Ecco l’atroce dramma: riscoprire in centomila Moscarda non solo per gli altri, ma anche per se stesso.
“Così volevo io esser solo. Senza me. Voglio dire senza quel me che io conoscevo, o che credevo di conoscere … e gli altri? Gli altri non sono mica dentro di me.”
Noi pensiamo di essere uno, ma gli altri come ci vedono? Ciascuno a modo suo, e noi siamo non uno, ma tanti, centomila, quanti sono gli altri che ci osservano.
Gengè si ritrova sull’orlo della disperazione, della solitudine e combatte per distruggere la logica della sua realtà e tutte le forme sociali che lo imprigionano. Dona la casa ad un poveretto sfrattato, regala gli averi ereditati dal padre usuraio, fonda uno ospizio, atti giudicati inaccettabili dai codici della società borghese. Egli sconvolge la propria vita, cerca un altro amore e nel sottrarvisi quando riconosce la follia cerca di uccidere l’amante.

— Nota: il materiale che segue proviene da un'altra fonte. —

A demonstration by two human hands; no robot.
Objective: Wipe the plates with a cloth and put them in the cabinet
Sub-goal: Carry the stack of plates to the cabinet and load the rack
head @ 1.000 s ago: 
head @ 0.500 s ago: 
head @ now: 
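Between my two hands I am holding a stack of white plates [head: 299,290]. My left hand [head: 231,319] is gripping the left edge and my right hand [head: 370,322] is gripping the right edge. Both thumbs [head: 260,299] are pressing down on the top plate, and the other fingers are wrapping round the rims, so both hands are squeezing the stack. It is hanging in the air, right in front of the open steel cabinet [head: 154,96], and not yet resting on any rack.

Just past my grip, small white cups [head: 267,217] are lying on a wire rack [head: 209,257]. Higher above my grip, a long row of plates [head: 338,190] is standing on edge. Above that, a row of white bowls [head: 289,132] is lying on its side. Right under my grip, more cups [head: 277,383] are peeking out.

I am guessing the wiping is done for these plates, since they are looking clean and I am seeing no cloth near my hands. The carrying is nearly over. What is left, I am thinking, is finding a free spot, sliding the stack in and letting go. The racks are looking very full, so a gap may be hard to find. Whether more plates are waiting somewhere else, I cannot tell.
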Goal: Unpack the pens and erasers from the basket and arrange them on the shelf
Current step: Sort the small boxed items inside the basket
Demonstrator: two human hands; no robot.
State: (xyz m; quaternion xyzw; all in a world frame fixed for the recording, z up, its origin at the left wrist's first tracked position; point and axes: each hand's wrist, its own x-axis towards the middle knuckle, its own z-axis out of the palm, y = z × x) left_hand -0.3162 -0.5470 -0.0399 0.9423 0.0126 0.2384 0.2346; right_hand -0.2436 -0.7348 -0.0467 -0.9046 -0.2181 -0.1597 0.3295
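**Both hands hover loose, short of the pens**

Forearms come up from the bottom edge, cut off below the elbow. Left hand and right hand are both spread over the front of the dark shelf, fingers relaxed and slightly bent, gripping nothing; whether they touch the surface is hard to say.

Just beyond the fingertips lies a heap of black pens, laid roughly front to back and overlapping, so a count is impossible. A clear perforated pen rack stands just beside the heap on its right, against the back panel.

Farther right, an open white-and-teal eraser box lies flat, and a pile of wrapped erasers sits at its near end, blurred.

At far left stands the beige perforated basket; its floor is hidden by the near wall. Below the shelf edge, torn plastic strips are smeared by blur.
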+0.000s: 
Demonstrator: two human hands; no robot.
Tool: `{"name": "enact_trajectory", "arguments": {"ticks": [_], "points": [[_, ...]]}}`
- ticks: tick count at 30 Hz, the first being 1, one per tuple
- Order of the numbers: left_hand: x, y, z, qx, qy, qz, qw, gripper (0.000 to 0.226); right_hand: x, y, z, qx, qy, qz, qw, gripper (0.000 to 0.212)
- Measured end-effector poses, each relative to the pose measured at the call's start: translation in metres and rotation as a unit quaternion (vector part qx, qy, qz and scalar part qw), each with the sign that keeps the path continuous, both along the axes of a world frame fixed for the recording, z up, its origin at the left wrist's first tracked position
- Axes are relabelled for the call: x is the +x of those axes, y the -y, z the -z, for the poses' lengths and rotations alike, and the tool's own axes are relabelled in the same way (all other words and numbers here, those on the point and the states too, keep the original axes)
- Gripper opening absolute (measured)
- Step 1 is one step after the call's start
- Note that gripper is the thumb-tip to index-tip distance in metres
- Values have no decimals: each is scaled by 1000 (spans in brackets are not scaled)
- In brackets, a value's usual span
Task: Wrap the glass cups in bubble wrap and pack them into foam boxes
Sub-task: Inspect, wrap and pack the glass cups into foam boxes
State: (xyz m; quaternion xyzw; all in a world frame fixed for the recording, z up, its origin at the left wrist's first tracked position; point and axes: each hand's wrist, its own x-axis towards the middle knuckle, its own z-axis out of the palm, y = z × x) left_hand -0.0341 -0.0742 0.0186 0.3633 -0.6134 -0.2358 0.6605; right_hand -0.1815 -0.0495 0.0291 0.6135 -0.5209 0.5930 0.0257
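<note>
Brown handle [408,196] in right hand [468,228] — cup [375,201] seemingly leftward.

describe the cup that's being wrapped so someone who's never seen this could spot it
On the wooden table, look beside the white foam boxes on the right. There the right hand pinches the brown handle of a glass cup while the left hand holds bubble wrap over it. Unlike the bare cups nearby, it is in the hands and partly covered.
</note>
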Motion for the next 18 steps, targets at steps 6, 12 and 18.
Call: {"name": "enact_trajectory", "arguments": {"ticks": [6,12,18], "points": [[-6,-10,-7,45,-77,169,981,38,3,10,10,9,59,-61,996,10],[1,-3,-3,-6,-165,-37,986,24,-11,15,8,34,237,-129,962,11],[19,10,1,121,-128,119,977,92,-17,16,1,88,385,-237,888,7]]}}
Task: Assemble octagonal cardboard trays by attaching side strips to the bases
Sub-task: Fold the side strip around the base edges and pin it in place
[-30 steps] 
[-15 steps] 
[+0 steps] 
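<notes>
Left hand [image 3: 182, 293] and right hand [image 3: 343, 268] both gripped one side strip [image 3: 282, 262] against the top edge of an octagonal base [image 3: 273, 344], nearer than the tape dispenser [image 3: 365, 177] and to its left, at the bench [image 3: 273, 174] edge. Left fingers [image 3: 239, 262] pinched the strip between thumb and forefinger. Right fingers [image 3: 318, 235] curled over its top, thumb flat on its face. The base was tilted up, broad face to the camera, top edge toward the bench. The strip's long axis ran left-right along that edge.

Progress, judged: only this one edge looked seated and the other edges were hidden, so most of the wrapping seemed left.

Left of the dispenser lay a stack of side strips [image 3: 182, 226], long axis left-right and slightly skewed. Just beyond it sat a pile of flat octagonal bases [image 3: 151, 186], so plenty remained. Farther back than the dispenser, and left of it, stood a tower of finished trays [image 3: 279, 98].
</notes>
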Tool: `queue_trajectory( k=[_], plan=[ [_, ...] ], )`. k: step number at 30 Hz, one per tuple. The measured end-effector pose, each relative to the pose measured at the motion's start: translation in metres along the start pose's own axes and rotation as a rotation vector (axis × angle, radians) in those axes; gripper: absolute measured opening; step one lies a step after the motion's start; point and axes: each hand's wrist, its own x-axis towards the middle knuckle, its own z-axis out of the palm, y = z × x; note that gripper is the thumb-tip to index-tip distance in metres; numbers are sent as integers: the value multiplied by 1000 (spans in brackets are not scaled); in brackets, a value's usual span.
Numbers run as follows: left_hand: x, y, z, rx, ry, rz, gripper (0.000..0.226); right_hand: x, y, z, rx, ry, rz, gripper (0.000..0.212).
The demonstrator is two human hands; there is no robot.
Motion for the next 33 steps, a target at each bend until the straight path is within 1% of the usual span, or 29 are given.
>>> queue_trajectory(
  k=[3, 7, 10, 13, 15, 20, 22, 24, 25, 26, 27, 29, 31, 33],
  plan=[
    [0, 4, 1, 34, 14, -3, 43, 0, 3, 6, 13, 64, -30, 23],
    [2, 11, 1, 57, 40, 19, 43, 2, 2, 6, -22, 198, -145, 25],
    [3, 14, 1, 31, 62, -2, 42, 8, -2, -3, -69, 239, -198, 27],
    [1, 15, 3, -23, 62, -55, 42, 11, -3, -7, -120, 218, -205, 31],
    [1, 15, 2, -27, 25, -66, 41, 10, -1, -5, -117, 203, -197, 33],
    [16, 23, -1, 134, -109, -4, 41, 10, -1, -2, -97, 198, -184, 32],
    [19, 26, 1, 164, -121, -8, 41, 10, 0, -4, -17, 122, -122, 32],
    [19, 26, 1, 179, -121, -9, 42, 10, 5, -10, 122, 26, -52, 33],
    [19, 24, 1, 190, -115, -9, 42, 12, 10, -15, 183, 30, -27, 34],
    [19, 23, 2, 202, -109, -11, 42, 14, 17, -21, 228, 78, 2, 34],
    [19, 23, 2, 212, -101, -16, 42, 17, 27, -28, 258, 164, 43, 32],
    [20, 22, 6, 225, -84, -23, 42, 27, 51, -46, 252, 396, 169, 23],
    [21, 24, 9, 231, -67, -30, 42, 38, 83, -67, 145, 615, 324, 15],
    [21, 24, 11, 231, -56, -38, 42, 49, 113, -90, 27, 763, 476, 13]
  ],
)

Con questa violenta distruzione della sua forma Gengè finalmente giunge a una percezione nuova, dopo la scoperta di apparire «centomila» si scopre nessuno, perché l’idea che lui ha di sé non coincide con nessuno di quelle che gli altri hanno di lui, e non si sa quale sia la più giusta.
La moglie lo lascia e lui si ritrova a vivere nell’ospizio da lui fondato e in cui si rifugia. Finalmente è felice!
“Quest’albero, respiro tremulo di foglie nuove. Sono quest’albero. Albero, nuvola; domani libro o vento: il libro che leggo, il vento che bevo. Tutto fuori, vagabondo”.
Quest’opera è introspettiva in quanto rispecchia la psicologia dell’autore e mette in evidenza la crisi d’identità dell’uomo moderno, ma racconta anche l’inettitudine, la solitudine e lo smarrimento dovuta alla frantumazione dell’io e la sua follia che rimanda all’unicità della persona. Non mancano inoltre nell’opera momenti di umorismo che rendono il libro fluido e scorrevole.